→ WORK REQUIRED
Each line of the data that mentions the string "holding" needs to be identified and copied.
:: DATASET CONTENT ::
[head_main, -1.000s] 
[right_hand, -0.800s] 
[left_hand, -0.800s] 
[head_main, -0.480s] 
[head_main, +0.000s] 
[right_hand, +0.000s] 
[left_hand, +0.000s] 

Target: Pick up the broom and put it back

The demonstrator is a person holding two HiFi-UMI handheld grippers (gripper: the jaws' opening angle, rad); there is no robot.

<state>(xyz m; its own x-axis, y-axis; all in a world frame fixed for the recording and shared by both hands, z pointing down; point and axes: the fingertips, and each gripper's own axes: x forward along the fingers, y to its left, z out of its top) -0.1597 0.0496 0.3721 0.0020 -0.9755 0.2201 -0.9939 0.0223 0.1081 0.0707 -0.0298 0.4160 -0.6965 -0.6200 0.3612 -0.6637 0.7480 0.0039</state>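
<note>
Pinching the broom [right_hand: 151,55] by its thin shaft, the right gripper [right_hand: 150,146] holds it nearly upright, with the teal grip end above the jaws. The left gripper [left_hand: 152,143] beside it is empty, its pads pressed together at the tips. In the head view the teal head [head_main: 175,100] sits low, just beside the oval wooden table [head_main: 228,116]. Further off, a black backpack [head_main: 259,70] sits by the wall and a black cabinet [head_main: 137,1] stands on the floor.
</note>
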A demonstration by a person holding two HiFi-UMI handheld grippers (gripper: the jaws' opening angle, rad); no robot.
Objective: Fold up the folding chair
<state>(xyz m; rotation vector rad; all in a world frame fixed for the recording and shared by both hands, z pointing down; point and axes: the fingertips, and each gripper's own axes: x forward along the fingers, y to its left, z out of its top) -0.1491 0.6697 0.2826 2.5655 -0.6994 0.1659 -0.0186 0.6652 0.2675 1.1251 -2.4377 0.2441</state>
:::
→ RESULT
The demonstrator is a person holding two HiFi-UMI handheld grippers (gripper: the jaws' opening angle, rad); there is no robot.
A demonstration by a person holding two HiFi-UMI handheld grippers (gripper: the jaws' opening angle, rad); no robot.

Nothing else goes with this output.